Llama-2-13B-chat-GGUF

Property	Value
Base Model	Meta's Llama 2 13B
Parameter Count	13 Billion
Context Length	4096 tokens
License	Meta Custom Commercial License
Training Tokens	2.0T

What is Llama-2-13B-chat-GGUF?

Llama-2-13B-chat-GGUF is a converted and optimized version of Meta's Llama 2 13B chat model, specifically formatted in the GGUF format for efficient deployment and inference. This model represents a significant advancement in accessible AI, offering multiple quantization options from 2-bit to 8-bit to balance performance and resource requirements.

Implementation Details

The model is available in various quantization levels, with file sizes ranging from 5.43GB (Q2_K) to 13.83GB (Q8_0). It supports GPU acceleration across multiple platforms including CUDA, ROCm, and Metal, and can be implemented through various frameworks like llama.cpp, text-generation-webui, and KoboldCpp.
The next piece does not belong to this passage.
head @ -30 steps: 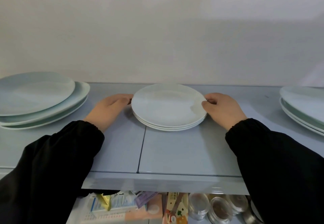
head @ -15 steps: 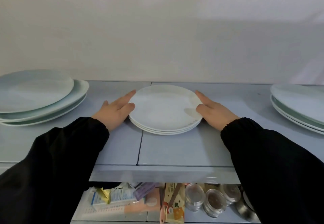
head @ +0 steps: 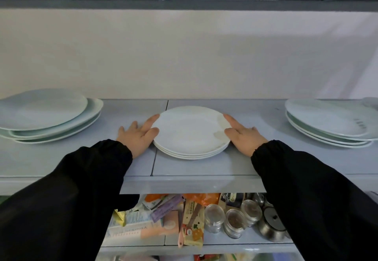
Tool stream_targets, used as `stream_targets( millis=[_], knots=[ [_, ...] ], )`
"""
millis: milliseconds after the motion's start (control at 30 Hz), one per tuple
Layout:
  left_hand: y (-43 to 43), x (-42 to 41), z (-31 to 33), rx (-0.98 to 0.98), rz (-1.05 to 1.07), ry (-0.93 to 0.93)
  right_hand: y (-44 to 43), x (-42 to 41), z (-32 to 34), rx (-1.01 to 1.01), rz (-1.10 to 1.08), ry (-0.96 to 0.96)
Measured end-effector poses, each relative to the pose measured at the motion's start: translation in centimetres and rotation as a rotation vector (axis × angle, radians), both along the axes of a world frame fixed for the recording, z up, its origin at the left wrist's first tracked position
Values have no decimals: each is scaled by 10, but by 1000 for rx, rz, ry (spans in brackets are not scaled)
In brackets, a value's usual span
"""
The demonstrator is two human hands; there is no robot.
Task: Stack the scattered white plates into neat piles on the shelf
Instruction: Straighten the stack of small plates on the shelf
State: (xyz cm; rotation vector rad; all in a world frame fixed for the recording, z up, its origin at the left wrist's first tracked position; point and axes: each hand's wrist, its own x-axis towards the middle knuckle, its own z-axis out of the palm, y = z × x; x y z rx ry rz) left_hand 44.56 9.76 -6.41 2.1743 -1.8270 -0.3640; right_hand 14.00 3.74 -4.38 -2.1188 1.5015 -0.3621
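A smooth, matt off-white wall (head: 184, 56) fills the back. In front of it runs the pale grey-blue glossy shelf (head: 194, 167), made of flat panels with a thin seam near the middle. Two black fabric sleeves (head: 71, 199) with gathered cuffs reach over its front edge.

At the left end lies a pile of large oval pale-green glazed plates (head: 45, 113), slightly offset from one another. A similar pile of large pale-green plates (head: 327, 123) lies at the right end. Both are well apart from the stack of three round white glazed plates (head: 190, 132), which rests in the middle of the shelf with its rims neatly aligned.

The left hand (head: 136, 138) lies flat on the shelf with its fingers straight, the forefinger and thumb touching the stack's left rim. The right hand (head: 245, 140) mirrors it against the right rim, fingers extended; neither hand curls round anything.

On the lower shelf (head: 225, 242) stand three round clear jars (head: 233, 223) with transparent lids; what they hold cannot be made out. Beside them is a lidded steel pot (head: 272, 226) with a dark knob, and to their left colourful paper packets (head: 163, 215) lie in a loose heap.
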Motion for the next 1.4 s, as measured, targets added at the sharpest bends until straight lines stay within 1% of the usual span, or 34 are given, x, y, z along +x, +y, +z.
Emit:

Multiple quantization options (Q2_K through Q8_0)
Supports GPU layer offloading for improved performance
Compatible with major frameworks and libraries
Includes built-in chat formatting and system prompts

Core Capabilities

Optimized for dialogue and chat applications
Supports context length of 4096 tokens
Includes safety-optimized responses and filtering
Performs well on academic benchmarks including code, reasoning, and world knowledge

Frequently Asked Questions

Q: What makes this model unique?

This model stands out for its efficient GGUF format implementation, offering multiple quantization options that make it accessible for various hardware configurations while maintaining performance. It's specifically optimized for dialogue use cases and includes built-in safety measures.

Q: What are the recommended use cases?

The model is best suited for assistant-like chat applications, dialogue systems, and general natural language generation tasks in English. The recommended quantization for most users is Q4_K_M, which offers a good balance between model size and performance.